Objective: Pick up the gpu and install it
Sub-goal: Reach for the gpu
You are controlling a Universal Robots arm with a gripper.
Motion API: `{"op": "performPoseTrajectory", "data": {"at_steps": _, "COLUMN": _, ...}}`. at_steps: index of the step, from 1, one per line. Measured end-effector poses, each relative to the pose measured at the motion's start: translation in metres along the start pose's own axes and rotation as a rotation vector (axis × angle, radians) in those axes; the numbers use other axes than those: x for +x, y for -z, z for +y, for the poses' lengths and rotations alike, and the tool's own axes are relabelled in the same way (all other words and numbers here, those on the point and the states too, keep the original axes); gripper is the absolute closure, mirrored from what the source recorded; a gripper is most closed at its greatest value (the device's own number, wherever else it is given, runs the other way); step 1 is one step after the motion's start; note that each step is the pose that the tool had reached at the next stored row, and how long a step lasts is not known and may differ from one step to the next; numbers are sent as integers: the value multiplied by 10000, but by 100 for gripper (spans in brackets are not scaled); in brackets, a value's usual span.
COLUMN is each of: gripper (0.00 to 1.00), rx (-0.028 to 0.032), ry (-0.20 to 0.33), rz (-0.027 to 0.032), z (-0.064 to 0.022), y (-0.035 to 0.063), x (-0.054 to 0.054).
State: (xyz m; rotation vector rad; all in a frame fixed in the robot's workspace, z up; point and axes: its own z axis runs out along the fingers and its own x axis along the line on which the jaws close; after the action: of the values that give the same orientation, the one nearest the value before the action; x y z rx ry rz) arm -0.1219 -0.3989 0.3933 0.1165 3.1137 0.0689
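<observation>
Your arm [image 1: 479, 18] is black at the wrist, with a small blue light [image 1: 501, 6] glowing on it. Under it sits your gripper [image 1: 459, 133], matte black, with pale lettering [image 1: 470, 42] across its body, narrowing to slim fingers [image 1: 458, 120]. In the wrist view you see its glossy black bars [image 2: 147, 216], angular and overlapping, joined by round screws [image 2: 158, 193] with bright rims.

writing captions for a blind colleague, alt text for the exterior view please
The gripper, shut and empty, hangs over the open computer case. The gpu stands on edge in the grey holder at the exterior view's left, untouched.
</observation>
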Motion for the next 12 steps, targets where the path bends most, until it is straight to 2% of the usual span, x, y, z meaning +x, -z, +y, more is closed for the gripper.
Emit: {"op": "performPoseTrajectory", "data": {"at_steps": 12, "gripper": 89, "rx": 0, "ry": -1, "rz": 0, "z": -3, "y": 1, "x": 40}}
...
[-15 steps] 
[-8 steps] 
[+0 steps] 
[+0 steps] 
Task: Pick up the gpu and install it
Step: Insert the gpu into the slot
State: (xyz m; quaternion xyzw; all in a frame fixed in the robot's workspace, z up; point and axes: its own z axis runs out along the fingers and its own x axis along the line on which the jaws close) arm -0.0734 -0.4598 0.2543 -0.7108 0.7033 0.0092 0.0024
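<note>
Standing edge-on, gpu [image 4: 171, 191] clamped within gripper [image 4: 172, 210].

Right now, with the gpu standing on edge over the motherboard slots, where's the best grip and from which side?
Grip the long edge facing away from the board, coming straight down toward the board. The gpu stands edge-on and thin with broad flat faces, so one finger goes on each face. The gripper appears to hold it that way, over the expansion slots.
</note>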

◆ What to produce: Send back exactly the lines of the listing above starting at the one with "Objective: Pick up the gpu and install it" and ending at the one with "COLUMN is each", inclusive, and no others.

◆ Output:
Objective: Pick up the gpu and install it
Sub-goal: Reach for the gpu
You are controlling a Universal Robots arm with a gripper.
Motion API: `{"op": "performPoseTrajectory", "data": {"at_steps": _, "COLUMN": _, ...}}`. at_steps: index of the step, from 1, one per line. Measured end-effector poses, each relative to the pose measured at the motion's start: translation in metres along the start pose's own axes and rotation as a rotation vector (axis × angle, radians) in those axes; the numbers use other axes than those: x for +x, y for -z, z for +y, for the poses' lengths and rotations alike, and the tool's own axes are relabelled in the same way (all other words and numbers here, those on the point and the states too, keep the original axes); gripper is the absolute closure, mirrored from what the source recorded; a gripper is most closed at its greatest value (the device's own number, wherever else it is given, runs the other way); step 1 is one step after the motion's start; note that each step is the pose that the tool had reached at the next stored row, and how long a step lasts is not known and may differ from one step to the next; numbers are sent as integers: the value multiplied by 10000, but by 100 for gripper (spans in brackets are not scaled); in brackets, a value's usual span.
COLUMN is each of: gripper (0.00 to 1.00), rx (-0.028 to 0.032), ry (-0.20 to 0.33), rz (-0.027 to 0.032), z (-0.064 to 0.022), y (-0.035 to 0.063), x (-0.054 to 0.054).

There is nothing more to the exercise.